# Classic American



## Jamie (Oct 17, 2006)

My Classic American in Pink Ivory, Plastic and I'm not sure what that center section might be. I did have a little trouble with the finish but when I got home from the hospital I sanded away the hair and skin, gave it a good coat of ArmorAll and Ta-Da, good as new!


----------



## Tea Clipper (Oct 17, 2006)

Kewl, Modern Art! [8D]


----------



## ctEaglesc (Oct 17, 2006)

When did we start the Ugly Pen Contest II?
I know the third anniversary of the IAP is coming up and we had a lot of fun with the ugly pen contest in conjuction with the PITH contest fore the first anniversary but I cannot find the thread.
How about a link?
BTW NPGJ


----------



## Penmonkey (Oct 17, 2006)

Very nice! I would be interested in hearing your technique. I hope to someday match your quality of pens. Keep up the good work!


----------



## chigdon (Oct 17, 2006)

Nice pen . . . did you know there is a nail in your pen?[][}][:0]


----------



## TomJ (Oct 17, 2006)

Nail instead of glue. Innovative!!


----------



## Jamie (Oct 17, 2006)

Yes I know there is a nail in it, well actually half a nail, the other half is in my forehead. I bought a new nail gun just for penmaking.
To the other replyer, ugly is in the eye of the beholder.


----------



## Rudy Vey (Oct 17, 2006)

Nice pen, is this snot running down the pen??


----------



## JDPens (Oct 17, 2006)

Nice pen! How did you do that?
I didn't realize that it was a pen at first []


----------



## kenwc (Oct 17, 2006)

Did you realize that there is a pen on your nail?


----------



## gerryr (Oct 17, 2006)

What innovation!![][:0]


----------



## Jamie (Oct 17, 2006)

It's heartining to find pen turners with a sense of hum[}]r... I had my doubts.


----------



## johncrane (Oct 18, 2006)

lt looks like it fell out of your pocket and the dog chewed onit.BUT you could of cleaned it up before the photo shoot l recon[]


----------



## underdog (Oct 18, 2006)

Jamie,

How'd the hair and skin get on it?
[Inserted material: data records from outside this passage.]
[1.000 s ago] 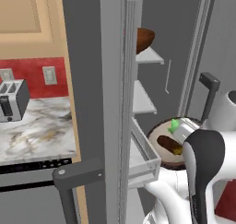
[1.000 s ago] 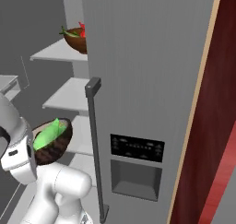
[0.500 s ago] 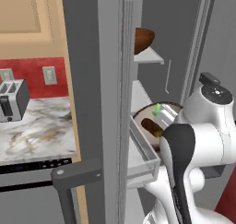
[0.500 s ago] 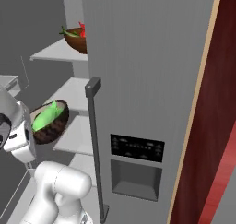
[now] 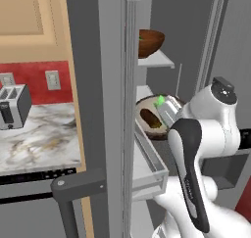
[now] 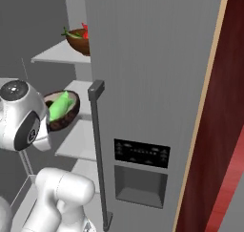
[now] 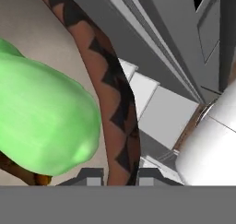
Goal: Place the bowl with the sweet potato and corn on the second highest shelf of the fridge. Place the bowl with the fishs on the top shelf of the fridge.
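Tool (image 7: 120,179) pinched on rim of small bowl (image 6: 64,112), held tilted in the air beside second shelf (image 6: 75,139), corn (image 6: 59,106) and sweet potato (image 5: 149,118) inside. Risk: tilt spilling contents, or rim slipping, or clipping door (image 5: 115,109).

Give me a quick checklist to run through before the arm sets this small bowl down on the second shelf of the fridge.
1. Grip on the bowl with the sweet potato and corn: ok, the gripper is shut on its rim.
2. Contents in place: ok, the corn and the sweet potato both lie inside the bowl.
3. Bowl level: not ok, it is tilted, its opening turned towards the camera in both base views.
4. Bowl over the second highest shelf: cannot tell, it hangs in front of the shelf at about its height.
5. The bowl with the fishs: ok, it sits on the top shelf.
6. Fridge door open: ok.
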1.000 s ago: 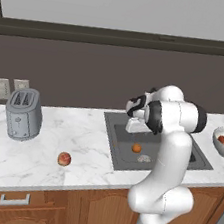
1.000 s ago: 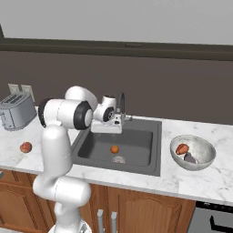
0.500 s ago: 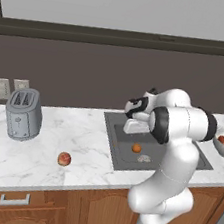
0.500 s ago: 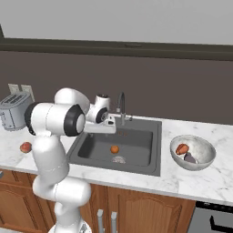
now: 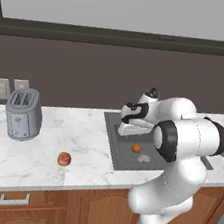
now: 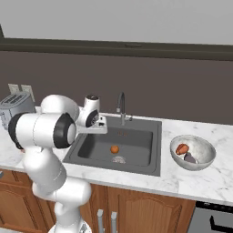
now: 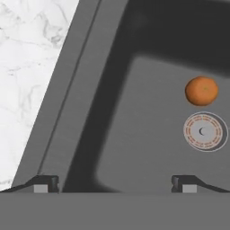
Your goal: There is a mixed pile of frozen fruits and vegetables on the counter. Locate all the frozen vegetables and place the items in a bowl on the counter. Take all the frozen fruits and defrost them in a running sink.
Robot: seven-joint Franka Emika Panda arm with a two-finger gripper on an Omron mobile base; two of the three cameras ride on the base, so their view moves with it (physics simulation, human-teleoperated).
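Note:
The round orange fruit (image 7: 201,90) lies on the floor of the dark grey sink (image 7: 67,112), close to the drain (image 7: 203,131). My gripper (image 7: 116,184) hangs open and empty over the sink's left part, near its rim. From the left base the gripper (image 5: 130,132) is above the sink (image 5: 112,134), up and left of the orange (image 5: 136,148). The reddish apple-like fruit (image 5: 64,159) rests on the marble counter (image 5: 80,135), left of the sink. The bowl (image 6: 205,148) on the right holds the orange-red root (image 6: 181,149) and the purple eggplant (image 6: 189,158).
A grey toaster (image 5: 24,114) stands at the counter's left, below wall outlets (image 5: 11,87). The gooseneck faucet (image 6: 121,107) rises behind the sink (image 6: 150,136). My own white arm bulks over the counter's front edge by the sink.
The arm's elbow has swung round and the hand has shifted a little toward the sink's left edge. The jaws stay open; the orange and the apple have not moved.

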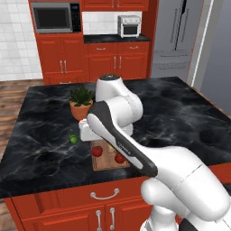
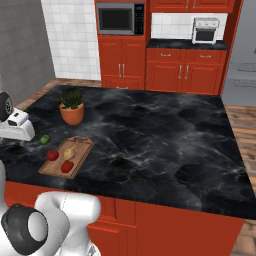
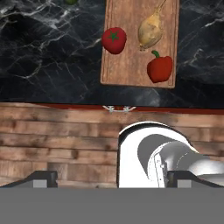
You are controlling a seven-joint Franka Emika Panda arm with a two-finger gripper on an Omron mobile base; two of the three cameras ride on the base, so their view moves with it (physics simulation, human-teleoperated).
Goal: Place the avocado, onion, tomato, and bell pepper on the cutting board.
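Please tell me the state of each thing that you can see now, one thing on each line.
avocado: on the counter, off the board
onion: lying on the cutting board
tomato: on the board
bell pepper: on the board
gripper: open, holding nothing
potted plant: upright on the counter

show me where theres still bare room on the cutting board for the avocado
Free: the handle half of the cutting board above the tomato, and the near strip below it. Crowded: the onion and bell pepper side. The avocado sits off the board.
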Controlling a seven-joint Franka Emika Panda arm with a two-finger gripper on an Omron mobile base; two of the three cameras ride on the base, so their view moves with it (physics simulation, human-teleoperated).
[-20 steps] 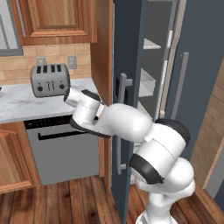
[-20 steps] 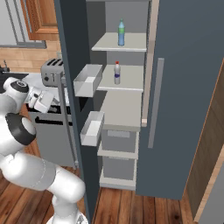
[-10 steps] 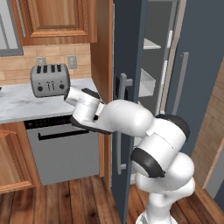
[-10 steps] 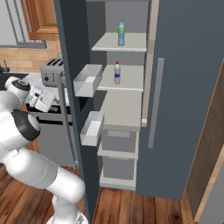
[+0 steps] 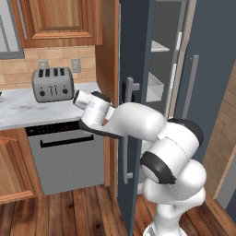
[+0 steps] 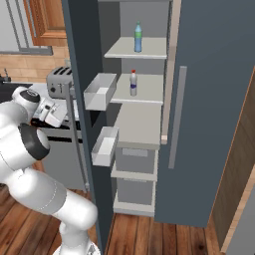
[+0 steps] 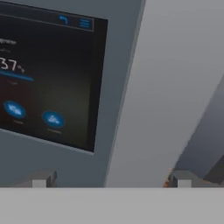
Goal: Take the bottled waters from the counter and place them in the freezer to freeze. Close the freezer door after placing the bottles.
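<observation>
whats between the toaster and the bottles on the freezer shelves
The open freezer door with its white bins stands between the toaster and the bottles, in the right base view.

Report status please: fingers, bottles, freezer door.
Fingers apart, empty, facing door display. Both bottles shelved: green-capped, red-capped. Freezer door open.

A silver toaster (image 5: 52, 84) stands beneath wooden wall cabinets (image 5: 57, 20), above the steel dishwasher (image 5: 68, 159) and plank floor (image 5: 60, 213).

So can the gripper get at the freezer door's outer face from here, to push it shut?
Probably yes: the gripper already faces the freezer door beside its display, with nothing between them.
</observation>
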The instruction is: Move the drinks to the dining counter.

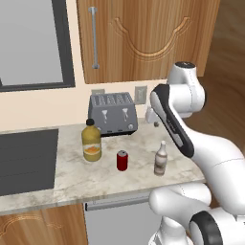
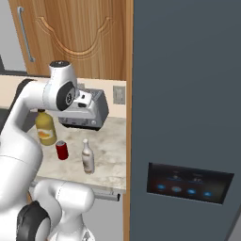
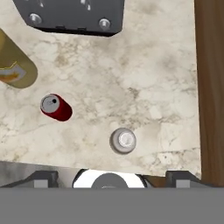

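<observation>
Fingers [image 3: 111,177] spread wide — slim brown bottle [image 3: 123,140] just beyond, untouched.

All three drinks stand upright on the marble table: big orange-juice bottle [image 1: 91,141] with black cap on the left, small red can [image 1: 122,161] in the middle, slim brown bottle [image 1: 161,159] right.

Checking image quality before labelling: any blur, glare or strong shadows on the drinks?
Left base view: small red can slightly soft, no glare, shadows faint. Hand view: slim brown bottle seen from directly above, foreshortened to its cap, soft shadow on the marble worktop.
</observation>
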### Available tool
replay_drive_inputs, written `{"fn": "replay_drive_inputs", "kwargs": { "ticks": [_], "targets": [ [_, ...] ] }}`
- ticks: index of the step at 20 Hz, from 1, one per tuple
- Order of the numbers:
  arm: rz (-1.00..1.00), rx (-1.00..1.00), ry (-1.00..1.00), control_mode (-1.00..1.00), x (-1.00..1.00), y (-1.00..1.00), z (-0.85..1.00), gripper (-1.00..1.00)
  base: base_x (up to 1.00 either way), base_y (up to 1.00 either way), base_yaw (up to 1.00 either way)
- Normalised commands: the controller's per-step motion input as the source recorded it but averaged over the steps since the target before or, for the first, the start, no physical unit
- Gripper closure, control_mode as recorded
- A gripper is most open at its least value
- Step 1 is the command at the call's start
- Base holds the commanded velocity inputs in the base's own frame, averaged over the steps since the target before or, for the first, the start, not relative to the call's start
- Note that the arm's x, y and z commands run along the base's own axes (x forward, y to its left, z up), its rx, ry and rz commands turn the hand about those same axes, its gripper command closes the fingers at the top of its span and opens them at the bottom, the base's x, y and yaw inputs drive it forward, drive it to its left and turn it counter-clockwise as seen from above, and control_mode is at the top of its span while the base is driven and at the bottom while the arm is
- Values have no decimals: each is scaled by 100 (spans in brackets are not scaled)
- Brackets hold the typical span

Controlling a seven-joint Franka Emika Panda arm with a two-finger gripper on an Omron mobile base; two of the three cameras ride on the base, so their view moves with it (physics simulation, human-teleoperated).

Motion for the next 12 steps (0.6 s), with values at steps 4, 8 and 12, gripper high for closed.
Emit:
{"fn": "replay_drive_inputs", "kwargs": {
  "ticks": [4, 8, 12],
  "targets": [
    [0, 0, 10, -100, -20, 0, -46, -100, 0, 0, 0],
    [0, 0, 14, -100, -17, -1, -53, -100, 0, 0, 0],
    [0, 3, 12, -100, -23, -12, -53, -100, 0, 0, 0]
  ]
}}
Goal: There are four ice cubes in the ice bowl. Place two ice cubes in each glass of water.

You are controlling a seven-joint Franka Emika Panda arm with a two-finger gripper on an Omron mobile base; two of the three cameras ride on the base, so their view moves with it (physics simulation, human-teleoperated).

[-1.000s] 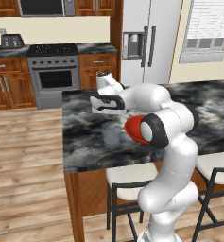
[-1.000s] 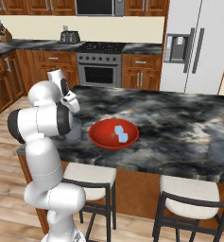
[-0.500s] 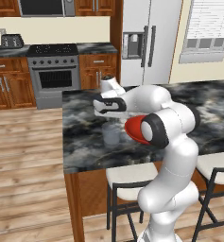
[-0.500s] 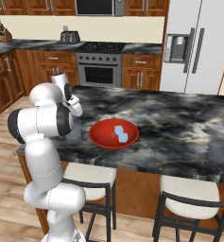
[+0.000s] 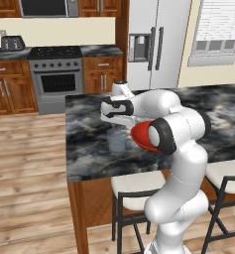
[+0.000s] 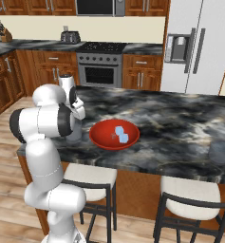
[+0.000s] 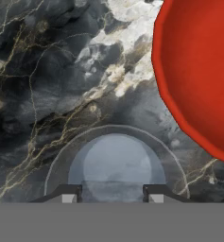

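We count two ice cubes [image 6: 120,134] left in the ice bowl [image 6: 100,137]. The gripper [image 7: 112,191] hovers over one glass [image 7: 116,163]; whether it holds anything, we cannot tell.

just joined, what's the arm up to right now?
The gripper hangs right above a glass of water that stands beside the red ice bowl on the marble island. Nothing can be seen between its fingertips. Two ice cubes lie in the bowl. A second glass stands at the other end of the island. How many cubes either glass holds can't be told.
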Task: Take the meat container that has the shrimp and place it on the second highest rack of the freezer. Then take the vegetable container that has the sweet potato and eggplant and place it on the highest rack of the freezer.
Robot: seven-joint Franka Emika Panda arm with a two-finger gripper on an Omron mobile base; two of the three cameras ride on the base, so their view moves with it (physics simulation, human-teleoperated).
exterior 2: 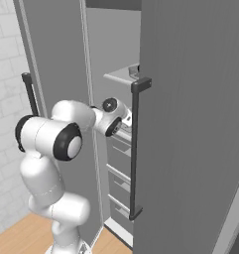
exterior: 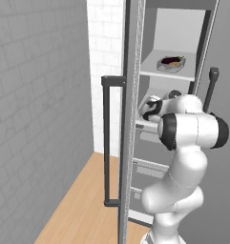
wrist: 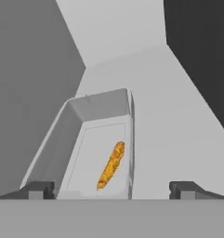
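Note:
The meat container (wrist: 97,144), a shallow grey tray, holds the slim orange shrimp (wrist: 111,166) and rests on a grey rack (wrist: 178,135) inside the freezer (exterior: 130,119). My gripper (wrist: 111,190) is open, with its fingertips (wrist: 36,190) low on either side of the tray's near end, and nothing is held. In the left base view my hand (exterior: 152,107) reaches into the freezer below the highest rack (exterior: 166,73). The vegetable container (exterior: 171,63) sits on that rack, and the dark eggplant (exterior: 172,60) shows in it. The sweet potato is too small to make out.
The freezer doors stand open on both sides of my arm, each with a dark bar handle (exterior: 107,143) (exterior 2: 136,149). Grey drawers (exterior 2: 120,171) lie below my hand. A tiled wall (exterior: 40,119) stands at the left over a wooden floor (exterior: 83,205).

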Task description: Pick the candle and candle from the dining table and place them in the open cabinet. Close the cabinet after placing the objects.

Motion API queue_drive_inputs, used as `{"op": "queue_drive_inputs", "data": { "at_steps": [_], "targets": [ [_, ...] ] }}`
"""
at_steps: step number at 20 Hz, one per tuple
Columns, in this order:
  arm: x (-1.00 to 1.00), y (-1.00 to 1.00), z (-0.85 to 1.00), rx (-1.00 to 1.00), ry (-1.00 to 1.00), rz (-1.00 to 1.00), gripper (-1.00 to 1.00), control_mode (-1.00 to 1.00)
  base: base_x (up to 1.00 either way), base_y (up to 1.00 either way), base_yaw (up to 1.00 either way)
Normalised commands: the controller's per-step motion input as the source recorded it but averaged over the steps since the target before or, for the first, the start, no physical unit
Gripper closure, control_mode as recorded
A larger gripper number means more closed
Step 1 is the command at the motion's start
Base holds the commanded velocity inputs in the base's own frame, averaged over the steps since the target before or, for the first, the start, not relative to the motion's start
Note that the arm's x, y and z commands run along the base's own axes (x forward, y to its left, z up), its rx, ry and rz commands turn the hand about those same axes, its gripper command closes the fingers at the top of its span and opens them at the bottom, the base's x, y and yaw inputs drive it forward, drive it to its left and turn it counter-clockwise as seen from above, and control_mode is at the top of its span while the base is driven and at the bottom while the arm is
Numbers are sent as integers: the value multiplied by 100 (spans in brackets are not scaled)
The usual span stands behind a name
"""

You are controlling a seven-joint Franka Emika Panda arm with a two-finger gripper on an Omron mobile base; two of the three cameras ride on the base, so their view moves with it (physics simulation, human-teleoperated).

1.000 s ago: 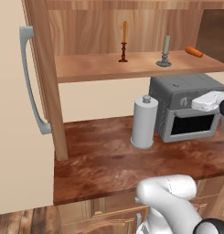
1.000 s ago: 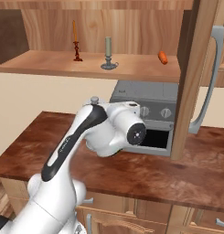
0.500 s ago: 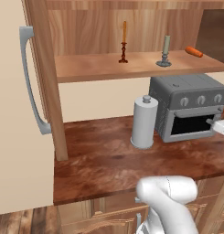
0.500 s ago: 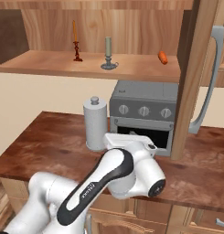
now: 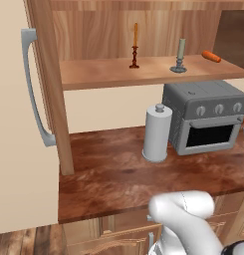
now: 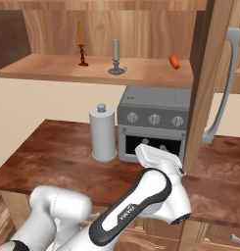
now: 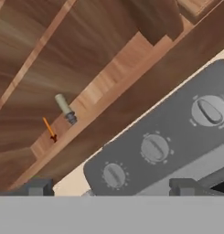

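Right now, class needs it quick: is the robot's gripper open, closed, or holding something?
Gripper: open and empty, its dark fingertips set wide apart before the grey toaster oven.

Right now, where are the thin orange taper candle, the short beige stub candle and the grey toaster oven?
thin orange taper candle [image 5: 135, 36], left base view, mid-stem.
short beige stub candle [image 5: 181, 49], left base view, wax body.
grey toaster oven [image 6: 156, 118], right base view, knob panel.

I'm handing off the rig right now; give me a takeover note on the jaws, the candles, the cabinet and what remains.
Gripper: jaws open, empty, low in front of the toaster oven.
Orange taper candle and beige stub candle: both upright on the cabinet shelf, apart from each other.
Done: both candles placed.
Left: both cabinet doors stand open; swing them shut, probably by the grey bar handle nearest the arm.
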Motion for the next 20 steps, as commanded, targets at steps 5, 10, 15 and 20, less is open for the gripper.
{"op": "queue_drive_inputs", "data": {
  "at_steps": [5, 10, 15, 20],
  "targets": [
    [0, -88, 2, 15, -16, 0, -100, -100, 0, 0, 0],
    [0, -53, 0, 11, 0, 0, -100, -100, 0, 0, 0],
    [0, -58, 0, 3, 0, 0, -100, -100, 0, 0, 0],
    [0, -50, 0, 7, 0, 1, -100, -100, 0, 0, 0]
  ]
}}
Is that when you tried to nail it to your forehead?

Hmmmm... just in time for Halloween too....


----------



## Jamie (Oct 19, 2006)

The skin and hair came from when I accidentally super glued it in my arm pit. My wife nailed it to my forehead because I spilled hydrochloric acid down my front and I was wearing her apron at the time. I'm going to buy her a new apron as soon as the bandages come off.


----------



## DCBluesman (Oct 19, 2006)

> _Originally posted by Jamie_
> <br />My wife nailed it to my forehead because I spilled hydrochloric acid down my front and I was wearing her apron at the time.


Jamie, meet Fangar.  Fangar, meet Jamie.  You two should have LOTS to talk about! [8D]


----------



## alamocdc (Oct 20, 2006)

> _Originally posted by Jamie_
> <br />The skin and hair came from when I accidentally super glued it in my arm pit. My wife nailed it to my forehead because I spilled hydrochloric acid down my front and I was wearing her apron at the time. I'm going to buy her a new apron as soon as the bandages come off.



OUCH!!!! That is a visual that I just didn't need.

Angela, I need your help now! Thanks for driving me to therapy, Jamie!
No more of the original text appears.